§ **PROBLEM TO WORK ON**
Give back every record verbatim, but not the pictures.
====
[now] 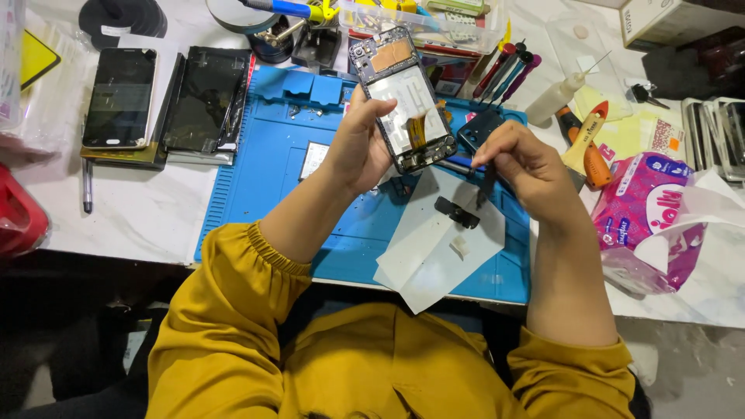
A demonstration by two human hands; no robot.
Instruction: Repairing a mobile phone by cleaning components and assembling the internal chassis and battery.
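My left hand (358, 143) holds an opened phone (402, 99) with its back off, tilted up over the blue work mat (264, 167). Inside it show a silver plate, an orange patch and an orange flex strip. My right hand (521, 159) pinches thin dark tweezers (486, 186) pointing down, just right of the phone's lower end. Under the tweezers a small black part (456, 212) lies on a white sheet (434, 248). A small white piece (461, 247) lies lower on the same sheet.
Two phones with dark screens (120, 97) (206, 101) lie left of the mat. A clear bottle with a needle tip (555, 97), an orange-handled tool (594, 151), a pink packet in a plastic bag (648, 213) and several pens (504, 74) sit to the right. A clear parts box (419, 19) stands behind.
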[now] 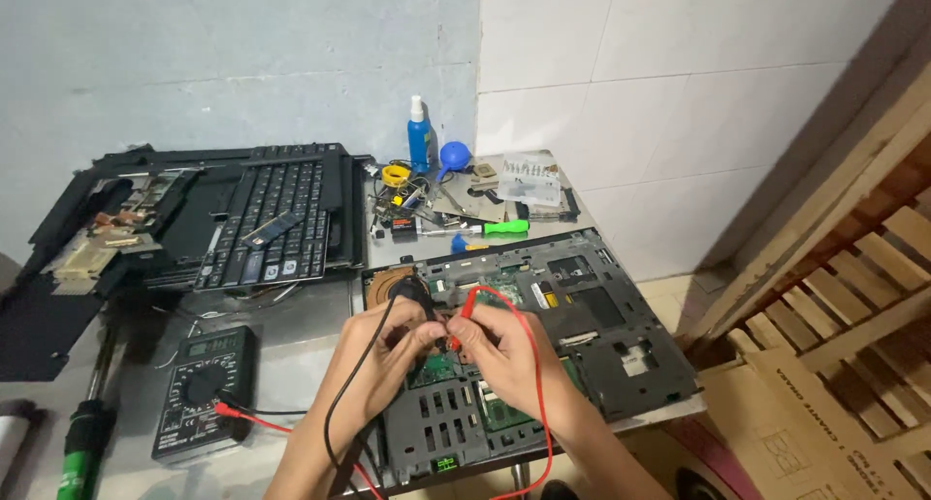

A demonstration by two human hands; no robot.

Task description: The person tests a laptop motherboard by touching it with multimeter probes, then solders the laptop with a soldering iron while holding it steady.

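Observation:
My left hand (383,359) grips a black test probe (419,301) whose black lead runs down along my forearm. My right hand (499,350) pinches a red test probe (467,306) with a red wire (536,384) looping past my wrist. Both probe tips meet over the green circuit board (436,369) of an opened laptop base (582,316) on the metal table. A dark multimeter (202,388) lies to the left with the red lead plugged into it.
A detached laptop keyboard (272,219) and a black lid with loose parts (107,228) lie at the back left. Small tools, a green-handled screwdriver (499,227), a blue bottle (418,136) and a blue blower (453,155) crowd the back. A wooden pallet (853,277) and cardboard stand right.

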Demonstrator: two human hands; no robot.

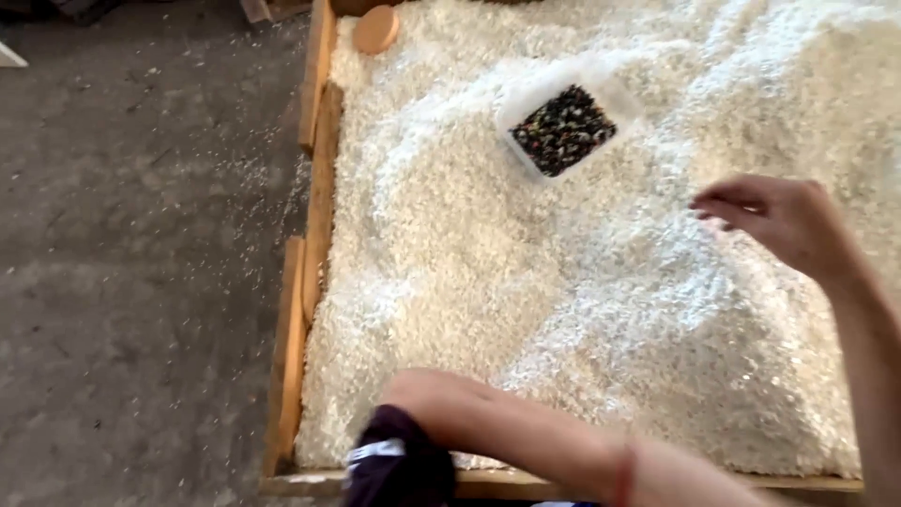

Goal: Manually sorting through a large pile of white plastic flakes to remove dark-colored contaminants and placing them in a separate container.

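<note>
White grain, rice by the look of it, fills a shallow wooden tray point(320, 188) almost to its boards, heaped unevenly across the whole bed point(563, 310). The right hand point(779, 221) hovers just over the grain at the right side, its fingers drawn together with thumb and fingertips pinched as if on something very small; the blur there makes it impossible to tell whether anything is actually between them. The left hand point(427, 399) rests low at the near edge of the tray, fingers curled down into or onto the grain, and a dark purple cloth point(394, 465) with a white stripe lies just beside it over the near board; whether the hand grips that cloth cannot be told. Up the bed from the right hand, well apart from both hands, a small white plastic tub point(563, 127) sits tilted in the grain, holding a dark mix of black, reddish and greenish bits. A round tan disc point(376, 29) lies in the far left corner of the tray. Left of the tray, the grey concrete floor point(141, 263) is speckled with stray grains.
</note>
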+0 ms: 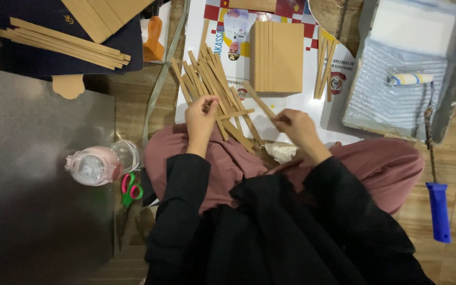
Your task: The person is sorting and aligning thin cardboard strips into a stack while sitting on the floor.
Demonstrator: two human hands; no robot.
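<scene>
A grey metal sheet (32,174) is lying at far left, with a pink bottle (97,165) on its right edge and scissors (130,189) with pink and green handles just beside it. Above, long strips (59,43) are resting on a dark cloth (38,63).

The left hand (200,117) is being held over the lap, fingers pinched together on the near end of a thin brown strip (234,113); that strip is running roughly level, out to the right from the fingertips, and is crossing a fan of loose strips (207,79) spread on the printed white sheet (302,105).

The right hand (296,125) is being held just right of it, fingers closed on the lower end of a second strip (258,99), whose long axis is slanting up and to the left, away from the hand. The free ends of the two held strips are lying near each other between the hands; whether they are touching cannot be told. Each hand is nearer its own strip.

A stack of brown boards (278,57) is sitting beyond the hands, well apart from them, with a few more sticks (325,68) to its right. A paint tray (397,89) with a roller (410,79) is lying further right, and a blue handle (439,211) is lying on the floor at far right. A crumpled white wad (282,152) is resting on the lap below the right hand.
</scene>
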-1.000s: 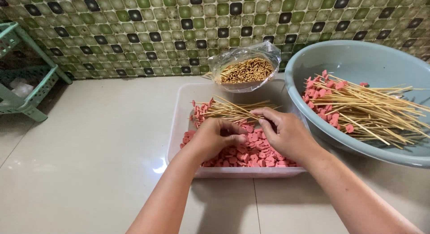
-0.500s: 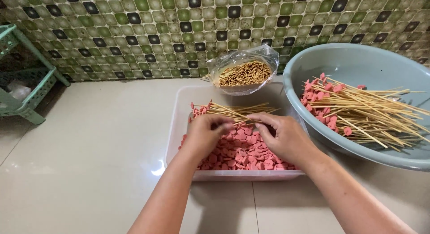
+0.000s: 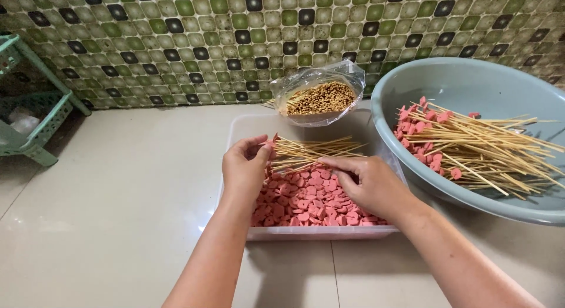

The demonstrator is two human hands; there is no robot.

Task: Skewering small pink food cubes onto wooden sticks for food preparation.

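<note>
A see-through plastic tub (image 3: 241,131) sits on the pale shiny floor (image 3: 118,196). It is full of small pink heart-shaped sausage slices (image 3: 306,202). A bunch of thin wooden sticks (image 3: 315,150) lies across the top of the slices, pointing to the right.

The left hand (image 3: 242,169) is over the left side of the tub. Its fingers are curled shut around the pink end of the bunch of sticks, where a few slices are already stuck on. The right hand (image 3: 368,184) rests on the slices in the right part of the tub. Its fingers are bent and pinched close together at the sticks, but I cannot tell if it holds a slice or a stick.

Behind the tub, touching its far edge, stands a clear plastic bag (image 3: 318,96) packed with more sticks standing on end. On the right, just beside the tub, is a big round grey-blue plastic bowl (image 3: 471,84). Inside it lies a pile of finished sticks with pink slices on their ends (image 3: 471,146).

A wall of green and black square tiles (image 3: 176,37) is at the back. A mint green plastic rack (image 3: 29,113) stands at the far left.
</note>
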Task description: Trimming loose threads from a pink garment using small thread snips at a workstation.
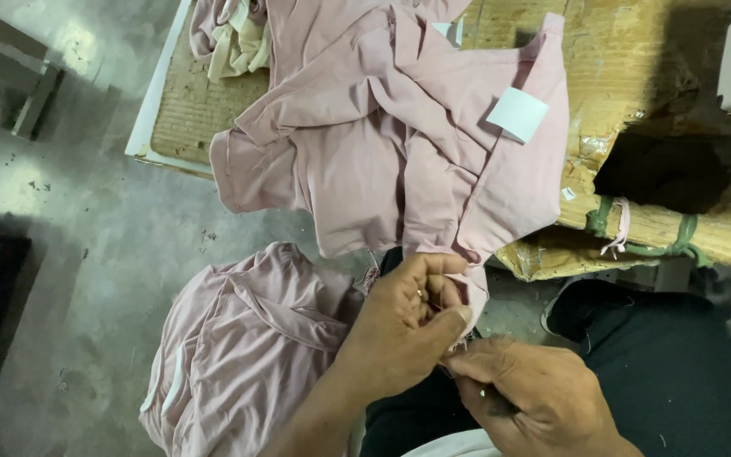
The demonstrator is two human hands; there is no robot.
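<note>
Both pinched on the pink garment's (399, 144) near hem, left hand (403, 326) above right hand (530, 393) gripping a small metal tool, risking nicked fabric or fingertip.

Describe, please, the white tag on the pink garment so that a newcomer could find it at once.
Start at the cardboard-covered worktable at the top of the view, where a pink garment is draped over its edge. On the garment's right part sits a small white tag. It is the only blank white square on the pink cloth.
</note>
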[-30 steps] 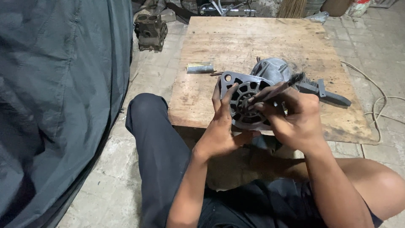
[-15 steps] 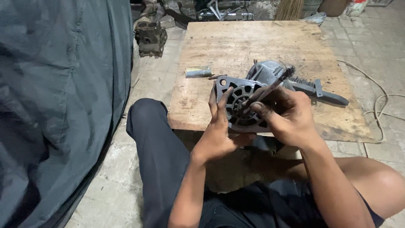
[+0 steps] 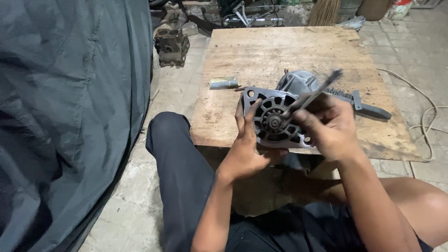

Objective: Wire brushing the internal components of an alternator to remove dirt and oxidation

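Observation:
My left hand (image 3: 246, 149) grips a round grey metal motor end cover (image 3: 273, 120) with spoke-like openings, holding it upright by its left rim over the front edge of a wooden board (image 3: 280, 51). My right hand (image 3: 329, 126) is closed on a thin dark rod-like tool (image 3: 313, 95). The tool's lower end rests at the cover's central hub, and its upper end points up and to the right. Behind the cover, a grey motor housing (image 3: 298, 81) lies on the board.
On the board lie a small metal cylinder (image 3: 223, 83) and a dark pliers-like tool (image 3: 361, 105). A dark tarp (image 3: 65, 107) hangs at the left. A metal engine part (image 3: 171, 45) sits on the concrete floor beyond; a pale cable (image 3: 427, 121) trails at right.
The hands and the cover have stayed close together with slight shifts. The tool in my right hand has tilted a little as it works at the hub.

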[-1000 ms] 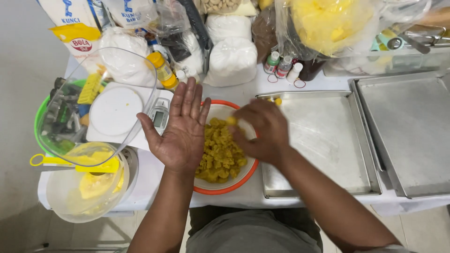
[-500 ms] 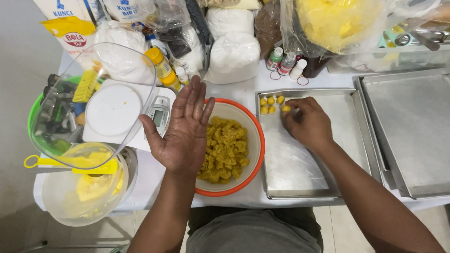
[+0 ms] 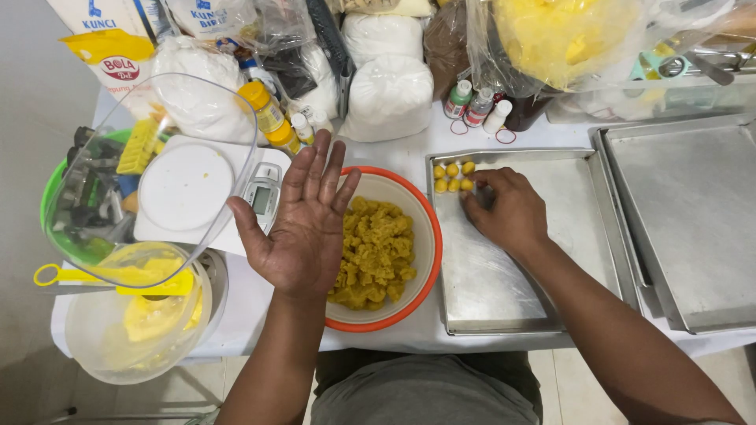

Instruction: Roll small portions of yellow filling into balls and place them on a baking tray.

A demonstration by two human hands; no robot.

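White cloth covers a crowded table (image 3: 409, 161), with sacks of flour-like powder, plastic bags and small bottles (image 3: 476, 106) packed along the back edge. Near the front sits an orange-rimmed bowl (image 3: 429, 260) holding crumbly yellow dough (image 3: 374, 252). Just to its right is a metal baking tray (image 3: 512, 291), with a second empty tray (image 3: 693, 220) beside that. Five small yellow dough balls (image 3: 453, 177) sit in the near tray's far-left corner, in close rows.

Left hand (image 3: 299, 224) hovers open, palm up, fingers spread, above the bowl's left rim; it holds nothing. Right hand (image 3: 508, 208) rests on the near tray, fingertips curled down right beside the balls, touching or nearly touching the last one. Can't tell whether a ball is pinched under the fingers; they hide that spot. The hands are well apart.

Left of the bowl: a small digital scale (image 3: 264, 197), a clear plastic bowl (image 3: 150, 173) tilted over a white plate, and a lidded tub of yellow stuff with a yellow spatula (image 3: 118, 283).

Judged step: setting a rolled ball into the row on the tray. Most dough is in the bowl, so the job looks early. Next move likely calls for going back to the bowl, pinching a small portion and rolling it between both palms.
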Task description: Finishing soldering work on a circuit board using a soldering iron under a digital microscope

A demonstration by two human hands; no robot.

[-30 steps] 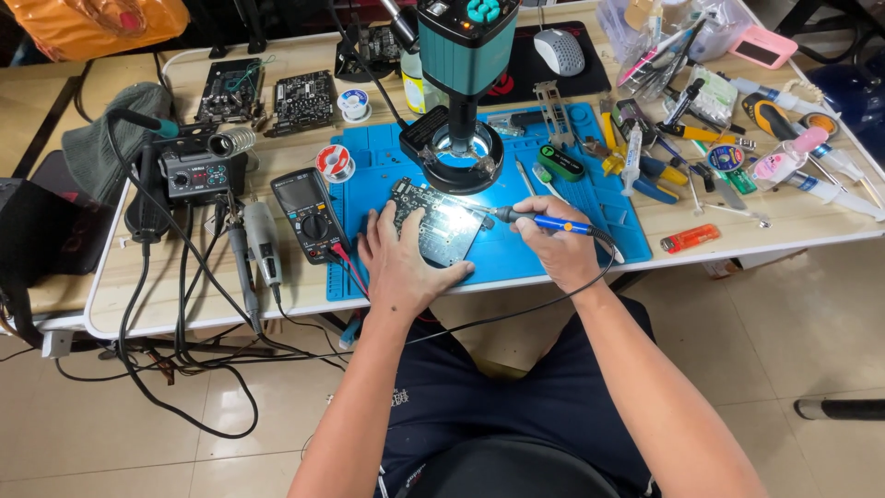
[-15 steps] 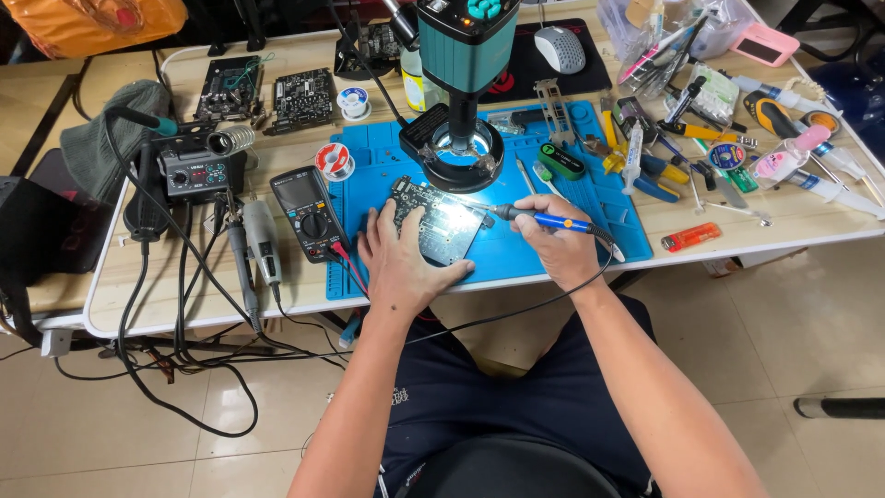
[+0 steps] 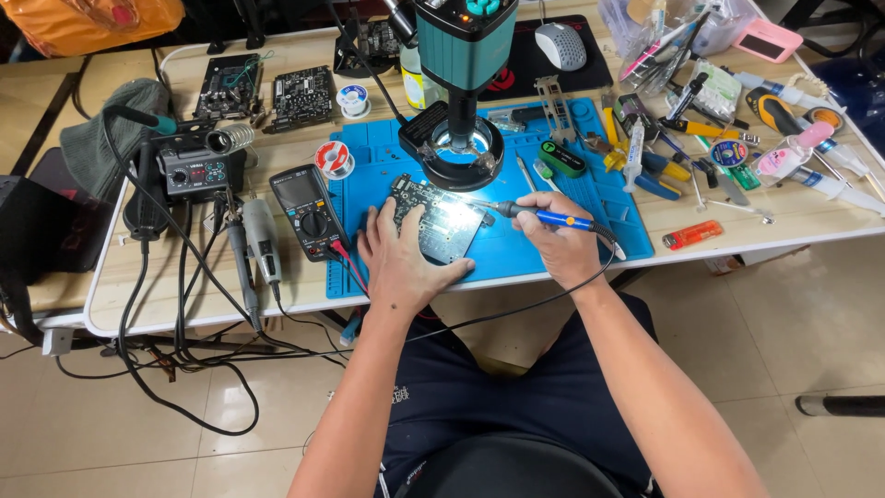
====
§ **ANSWER TO THIS TASK**
[now] 
A demonstration by two human hands; no robot.
Instruction: Repairing a mobile phone by cleaning components and assembling the internal chassis and battery.
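My left hand (358, 143) holds an opened phone (402, 99) with its back off, tilted up over the blue work mat (264, 167). Inside it show a silver plate, an orange patch and an orange flex strip. My right hand (521, 159) pinches thin dark tweezers (486, 186) pointing down, just right of the phone's lower end. Under the tweezers a small black part (456, 212) lies on a white sheet (434, 248). A small white piece (461, 247) lies lower on the same sheet.
Two phones with dark screens (120, 97) (206, 101) lie left of the mat. A clear bottle with a needle tip (555, 97), an orange-handled tool (594, 151), a pink packet in a plastic bag (648, 213) and several pens (504, 74) sit to the right. A clear parts box (419, 19) stands behind.
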[now] 

A demonstration by two human hands; no robot.

Task description: The person tests a laptop motherboard by touching it with multimeter probes, then solders the laptop with a soldering iron while holding it steady.

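Observation:
My left hand (383,359) grips a black test probe (419,301) whose black lead runs down along my forearm. My right hand (499,350) pinches a red test probe (467,306) with a red wire (536,384) looping past my wrist. Both probe tips meet over the green circuit board (436,369) of an opened laptop base (582,316) on the metal table. A dark multimeter (202,388) lies to the left with the red lead plugged into it.
A detached laptop keyboard (272,219) and a black lid with loose parts (107,228) lie at the back left. Small tools, a green-handled screwdriver (499,227), a blue bottle (418,136) and a blue blower (453,155) crowd the back. A wooden pallet (853,277) and cardboard stand right.
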
Demonstrator: two human hands; no robot.


Goal: Manually sorting through a large pile of white plastic flakes to remove dark-colored contaminants and placing them in a separate container.

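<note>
White grain, rice by the look of it, fills a shallow wooden tray point(320, 188) almost to its boards, heaped unevenly across the whole bed point(563, 310). The right hand point(779, 221) hovers just over the grain at the right side, its fingers drawn together with thumb and fingertips pinched as if on something very small; the blur there makes it impossible to tell whether anything is actually between them. The left hand point(427, 399) rests low at the near edge of the tray, fingers curled down into or onto the grain, and a dark purple cloth point(394, 465) with a white stripe lies just beside it over the near board; whether the hand grips that cloth cannot be told. Up the bed from the right hand, well apart from both hands, a small white plastic tub point(563, 127) sits tilted in the grain, holding a dark mix of black, reddish and greenish bits. A round tan disc point(376, 29) lies in the far left corner of the tray. Left of the tray, the grey concrete floor point(141, 263) is speckled with stray grains.
</note>
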+0 ms: 
Your task: The person is sorting and aligning thin cardboard strips into a stack while sitting on the floor.
Demonstrator: two human hands; no robot.
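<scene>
A grey metal sheet (32,174) is lying at far left, with a pink bottle (97,165) on its right edge and scissors (130,189) with pink and green handles just beside it. Above, long strips (59,43) are resting on a dark cloth (38,63).

The left hand (200,117) is being held over the lap, fingers pinched together on the near end of a thin brown strip (234,113); that strip is running roughly level, out to the right from the fingertips, and is crossing a fan of loose strips (207,79) spread on the printed white sheet (302,105).

The right hand (296,125) is being held just right of it, fingers closed on the lower end of a second strip (258,99), whose long axis is slanting up and to the left, away from the hand. The free ends of the two held strips are lying near each other between the hands; whether they are touching cannot be told. Each hand is nearer its own strip.

A stack of brown boards (278,57) is sitting beyond the hands, well apart from them, with a few more sticks (325,68) to its right. A paint tray (397,89) with a roller (410,79) is lying further right, and a blue handle (439,211) is lying on the floor at far right. A crumpled white wad (282,152) is resting on the lap below the right hand.
</scene>
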-1.000s: 
-0.500s: 
+0.000s: 

The demonstrator is two human hands; there is no robot.

Task: Skewering small pink food cubes onto wooden sticks for food preparation.

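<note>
A see-through plastic tub (image 3: 241,131) sits on the pale shiny floor (image 3: 118,196). It is full of small pink heart-shaped sausage slices (image 3: 306,202). A bunch of thin wooden sticks (image 3: 315,150) lies across the top of the slices, pointing to the right.

The left hand (image 3: 242,169) is over the left side of the tub. Its fingers are curled shut around the pink end of the bunch of sticks, where a few slices are already stuck on. The right hand (image 3: 368,184) rests on the slices in the right part of the tub. Its fingers are bent and pinched close together at the sticks, but I cannot tell if it holds a slice or a stick.

Behind the tub, touching its far edge, stands a clear plastic bag (image 3: 318,96) packed with more sticks standing on end. On the right, just beside the tub, is a big round grey-blue plastic bowl (image 3: 471,84). Inside it lies a pile of finished sticks with pink slices on their ends (image 3: 471,146).

A wall of green and black square tiles (image 3: 176,37) is at the back. A mint green plastic rack (image 3: 29,113) stands at the far left.
</note>
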Task description: Trimming loose threads from a pink garment using small thread snips at a workstation.
The demonstrator is two human hands; there is no robot.
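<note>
Both pinched on the pink garment's (399, 144) near hem, left hand (403, 326) above right hand (530, 393) gripping a small metal tool, risking nicked fabric or fingertip.

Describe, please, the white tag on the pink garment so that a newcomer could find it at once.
Start at the cardboard-covered worktable at the top of the view, where a pink garment is draped over its edge. On the garment's right part sits a small white tag. It is the only blank white square on the pink cloth.
</note>
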[-30 steps] 
[-15 steps] 
[+0 steps] 

Objective: Wire brushing the internal components of an alternator to remove dirt and oxidation

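Observation:
My left hand (image 3: 246, 149) grips a round grey metal motor end cover (image 3: 273, 120) with spoke-like openings, holding it upright by its left rim over the front edge of a wooden board (image 3: 280, 51). My right hand (image 3: 329, 126) is closed on a thin dark rod-like tool (image 3: 313, 95). The tool's lower end rests at the cover's central hub, and its upper end points up and to the right. Behind the cover, a grey motor housing (image 3: 298, 81) lies on the board.
On the board lie a small metal cylinder (image 3: 223, 83) and a dark pliers-like tool (image 3: 361, 105). A dark tarp (image 3: 65, 107) hangs at the left. A metal engine part (image 3: 171, 45) sits on the concrete floor beyond; a pale cable (image 3: 427, 121) trails at right.
The hands and the cover have stayed close together with slight shifts. The tool in my right hand has tilted a little as it works at the hub.
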
[-1000 ms] 
[-500 ms] 
[+0 ms] 

Instruction: Roll small portions of yellow filling into balls and place them on a baking tray.

A demonstration by two human hands; no robot.

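White cloth covers a crowded table (image 3: 409, 161), with sacks of flour-like powder, plastic bags and small bottles (image 3: 476, 106) packed along the back edge. Near the front sits an orange-rimmed bowl (image 3: 429, 260) holding crumbly yellow dough (image 3: 374, 252). Just to its right is a metal baking tray (image 3: 512, 291), with a second empty tray (image 3: 693, 220) beside that. Five small yellow dough balls (image 3: 453, 177) sit in the near tray's far-left corner, in close rows.

Left hand (image 3: 299, 224) hovers open, palm up, fingers spread, above the bowl's left rim; it holds nothing. Right hand (image 3: 508, 208) rests on the near tray, fingertips curled down right beside the balls, touching or nearly touching the last one. Can't tell whether a ball is pinched under the fingers; they hide that spot. The hands are well apart.

Left of the bowl: a small digital scale (image 3: 264, 197), a clear plastic bowl (image 3: 150, 173) tilted over a white plate, and a lidded tub of yellow stuff with a yellow spatula (image 3: 118, 283).

Judged step: setting a rolled ball into the row on the tray. Most dough is in the bowl, so the job looks early. Next move likely calls for going back to the bowl, pinching a small portion and rolling it between both palms.
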Task description: Finishing soldering work on a circuit board using a soldering iron under a digital microscope

A demonstration by two human hands; no robot.

[-30 steps] 
[-15 steps] 
[+0 steps] 

The response is complete as it stands.